It was a sunny Tuesday 20 years ago when I phoned the Sun-Gazette and offered a review of the new Mr. Bean movie. Fortunately, Lifestyles editor Robin Van Auken was willing to gamble on an unknown writer.
Since then, I’ve penned nearly 1,000 features, often urging viewers to avoid mainstream junk and pony up for lesser-known gems.
In keeping with that penchant, here’s an alphabetical baker’s dozen of “under the radar” movies from my two decades with your favorite home-town paper:
“Appaloosa” (2008) Ed Harris wrote, directed and starred in this grand, old-fashioned Western with soaring music and meticulous production design. Co-starring Viggo Mortensen, Renee Zellweger and Jeremy Irons. (R)
“Chef” (2014) Despite excessive profanity, this is an irresistible tale of a disgraced chef road-tripping in a food truck and reconnecting with his estranged son. Directed by -- and starring -- Jon Favreau; with Dustin Hoffman, Robert Downey Jr., Sofia Vergara and Scarlett Johansson. (R)
“Eastern Promises” (2007) David Cronenberg directed this devastating but ultimately hopeful thriller about a nurse (Naomi Watts) who gets in over her head with the Russian mafia -- particularly their enigmatic driver, brilliantly played by the Oscar-nominated Mortensen.
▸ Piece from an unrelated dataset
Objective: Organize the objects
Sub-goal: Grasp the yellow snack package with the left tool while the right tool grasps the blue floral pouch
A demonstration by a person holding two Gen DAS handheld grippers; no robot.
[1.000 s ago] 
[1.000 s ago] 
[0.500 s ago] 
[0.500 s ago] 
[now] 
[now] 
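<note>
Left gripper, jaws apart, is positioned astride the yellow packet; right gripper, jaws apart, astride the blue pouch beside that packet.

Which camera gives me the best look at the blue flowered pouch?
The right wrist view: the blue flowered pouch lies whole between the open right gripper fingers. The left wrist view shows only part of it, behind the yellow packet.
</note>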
But beware: Though generally quiet, “Eastern Promises” has several short scenes of shocking violence. (R)
“Meet the Robinsons” (2007) Unjustly neglected time-travel fare from Disney, with a clever script, plenty of laughs, lovely animation and tearful redemption for its orphan-boy hero. (PG)
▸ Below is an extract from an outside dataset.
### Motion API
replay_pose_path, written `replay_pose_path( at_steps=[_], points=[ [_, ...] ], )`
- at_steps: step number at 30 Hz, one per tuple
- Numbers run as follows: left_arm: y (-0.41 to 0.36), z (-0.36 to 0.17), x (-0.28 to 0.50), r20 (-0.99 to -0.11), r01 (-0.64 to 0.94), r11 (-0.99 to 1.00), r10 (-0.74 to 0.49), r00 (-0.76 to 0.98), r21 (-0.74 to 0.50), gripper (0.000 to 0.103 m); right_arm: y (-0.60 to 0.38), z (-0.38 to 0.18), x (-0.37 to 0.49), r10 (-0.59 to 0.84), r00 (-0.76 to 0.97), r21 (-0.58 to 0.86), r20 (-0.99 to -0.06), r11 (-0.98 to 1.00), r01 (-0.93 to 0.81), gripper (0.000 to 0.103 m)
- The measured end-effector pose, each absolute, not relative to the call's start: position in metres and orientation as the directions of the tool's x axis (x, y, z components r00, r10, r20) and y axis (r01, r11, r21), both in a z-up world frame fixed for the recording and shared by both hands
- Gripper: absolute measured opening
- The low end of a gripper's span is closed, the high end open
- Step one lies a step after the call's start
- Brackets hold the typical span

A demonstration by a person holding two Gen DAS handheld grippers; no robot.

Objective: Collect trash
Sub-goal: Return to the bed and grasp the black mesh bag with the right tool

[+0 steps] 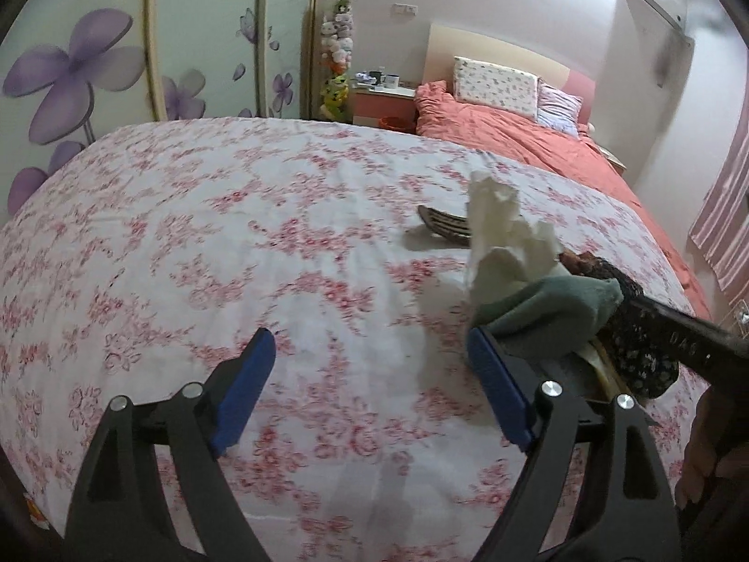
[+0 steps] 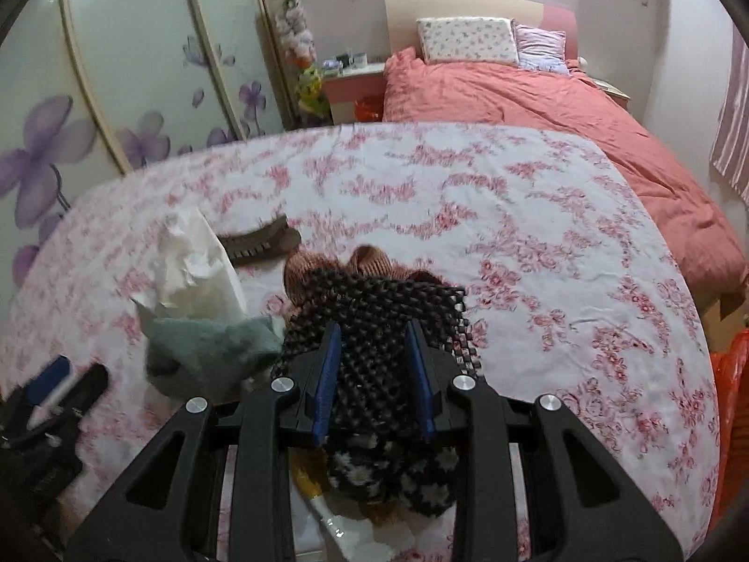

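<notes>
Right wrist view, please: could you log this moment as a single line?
right hand-held gripper: shut on black knitted fabric | left hand-held gripper: open, nothing between pads | white tissue, green cloth: beside fabric | over floral bedspread

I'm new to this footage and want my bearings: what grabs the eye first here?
The right gripper stands out first, clamped on a black knobbly mesh item over the pink-flowered bedspread. Beside it, to the left, rise a crumpled white tissue and a grey-green cloth, close by the open, empty left gripper. Behind the tissue a dark comb-like item lies on the bedspread.
</notes>
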State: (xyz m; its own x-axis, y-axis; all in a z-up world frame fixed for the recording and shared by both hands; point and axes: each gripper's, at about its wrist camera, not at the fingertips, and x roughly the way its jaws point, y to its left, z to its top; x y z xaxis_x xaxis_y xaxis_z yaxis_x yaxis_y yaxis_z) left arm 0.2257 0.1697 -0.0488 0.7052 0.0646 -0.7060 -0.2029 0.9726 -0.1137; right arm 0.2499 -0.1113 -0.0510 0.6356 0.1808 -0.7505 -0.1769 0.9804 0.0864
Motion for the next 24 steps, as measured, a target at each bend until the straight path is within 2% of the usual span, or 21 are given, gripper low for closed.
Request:
replay_pose_path(
  at_steps=[2, 4, 15, 17, 18, 19, 21, 22, 24],
  points=[
    [0.173, -0.050, 0.225, -0.707, -0.208, 0.971, 0.063, 0.704, -0.120, 0.083, -0.111, -0.051, 0.247, 0.173, 0.639, 0.068, -0.750, 0.980, -0.186, 0.017],
    [0.174, -0.052, 0.226, -0.710, -0.207, 0.970, 0.058, 0.702, -0.126, 0.082, -0.112, -0.050, 0.244, 0.166, 0.647, 0.055, -0.744, 0.981, -0.187, 0.001],
    [0.146, -0.053, 0.230, -0.714, -0.141, 0.980, -0.001, 0.700, -0.140, 0.082, -0.132, -0.032, 0.233, 0.217, 0.695, 0.126, -0.685, 0.975, -0.181, 0.001],
    [0.143, -0.053, 0.229, -0.715, -0.137, 0.981, -0.003, 0.699, -0.139, 0.082, -0.125, -0.034, 0.237, 0.228, 0.676, 0.122, -0.701, 0.972, -0.201, 0.014],
    [0.142, -0.053, 0.229, -0.715, -0.136, 0.981, -0.003, 0.699, -0.137, 0.082, -0.120, -0.036, 0.239, 0.222, 0.670, 0.111, -0.708, 0.972, -0.205, 0.040],
    [0.141, -0.053, 0.229, -0.716, -0.136, 0.981, -0.002, 0.698, -0.135, 0.082, -0.115, -0.040, 0.241, 0.207, 0.671, 0.091, -0.712, 0.975, -0.204, 0.058],
    [0.141, -0.053, 0.229, -0.717, -0.138, 0.981, 0.000, 0.697, -0.133, 0.082, -0.109, -0.049, 0.245, 0.193, 0.657, 0.071, -0.728, 0.976, -0.208, 0.058],
    [0.142, -0.053, 0.229, -0.718, -0.139, 0.981, 0.002, 0.696, -0.133, 0.082, -0.107, -0.055, 0.248, 0.185, 0.645, 0.063, -0.741, 0.976, -0.207, 0.046],
    [0.143, -0.053, 0.229, -0.718, -0.141, 0.981, 0.003, 0.696, -0.133, 0.082, -0.108, -0.061, 0.248, 0.172, 0.644, 0.051, -0.746, 0.978, -0.202, 0.035]
  ],
)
“Moms’ Night Out” (2014) Though its ending is corny, this story of a date night gone wrong has an uproarious middle act, plus terrific performances from Patricia Heaton and Trace Adkins. (PG)
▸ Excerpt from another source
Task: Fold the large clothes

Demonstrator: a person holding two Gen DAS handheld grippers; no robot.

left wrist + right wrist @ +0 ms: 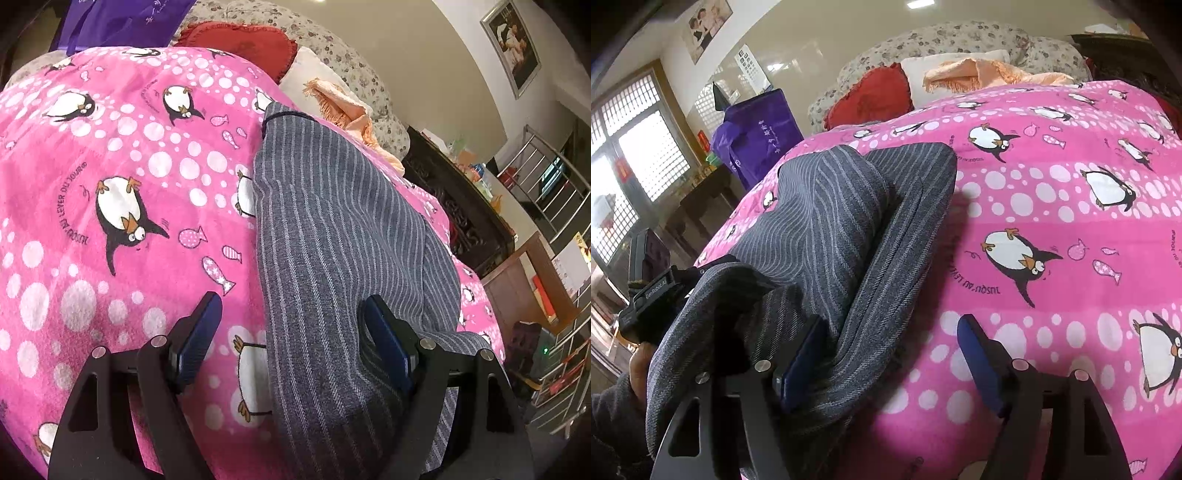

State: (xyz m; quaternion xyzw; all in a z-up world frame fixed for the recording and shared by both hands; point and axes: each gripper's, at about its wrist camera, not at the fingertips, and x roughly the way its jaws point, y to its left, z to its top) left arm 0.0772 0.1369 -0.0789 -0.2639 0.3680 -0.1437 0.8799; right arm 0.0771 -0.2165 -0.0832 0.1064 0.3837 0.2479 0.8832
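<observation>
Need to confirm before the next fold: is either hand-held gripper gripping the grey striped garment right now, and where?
Neither. Both stand open over the grey striped garment, its edge between the fingers but unpinched.

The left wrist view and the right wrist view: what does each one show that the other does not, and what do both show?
Only the left wrist view shows the metal railing and the dark carved cabinet beside the bed. Only the right wrist view shows the bright window and a person's hand holding the other gripper. Both show the grey striped garment lying on the pink penguin blanket, the red heart pillow and the purple bag.
</observation>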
“Patriots Day” (2016) Mark Wahlberg, Kevin Bacon, John Goodman and J. K. Simmons star in this underseen but gripping film about the Boston Marathon bombing. (R)
“The Perfect Game” (2009) Low-budget crowd-pleaser about an underdog Mexican Little League team that made it to Williamsport for the World Series. Great music by Bill Conti; solid acting by Clifton Collins Jr. -- and by Cheech Marin as a gentle Catholic priest! (PG)
“A Perfect Getaway” (2009) This twisty, thoughtful thriller is way better than its lousy reviews would indicate. Steve Zahn and Milla Jovovich play a couple vacationing on a remote Hawaiian trail and coming to suspect that one of their fellow-hikers is a killer. (R)
“Prisoners” (2013) I didn’t get to review this masterpiece about a furious father (Hugh Jackman) searching for his abducted daughter; but you won’t find a better thriller anywhere in your Netflix queue. Directed by Denis Villeneuve (“Arrival,” “Blade Runner 2049”); photographed by Roger Deakins. Stellar cast includes Jake Gyllenhaal, Terrence Howard, Viola Davis, Maria Bello, Paul Dano and Melissa Leo. (R)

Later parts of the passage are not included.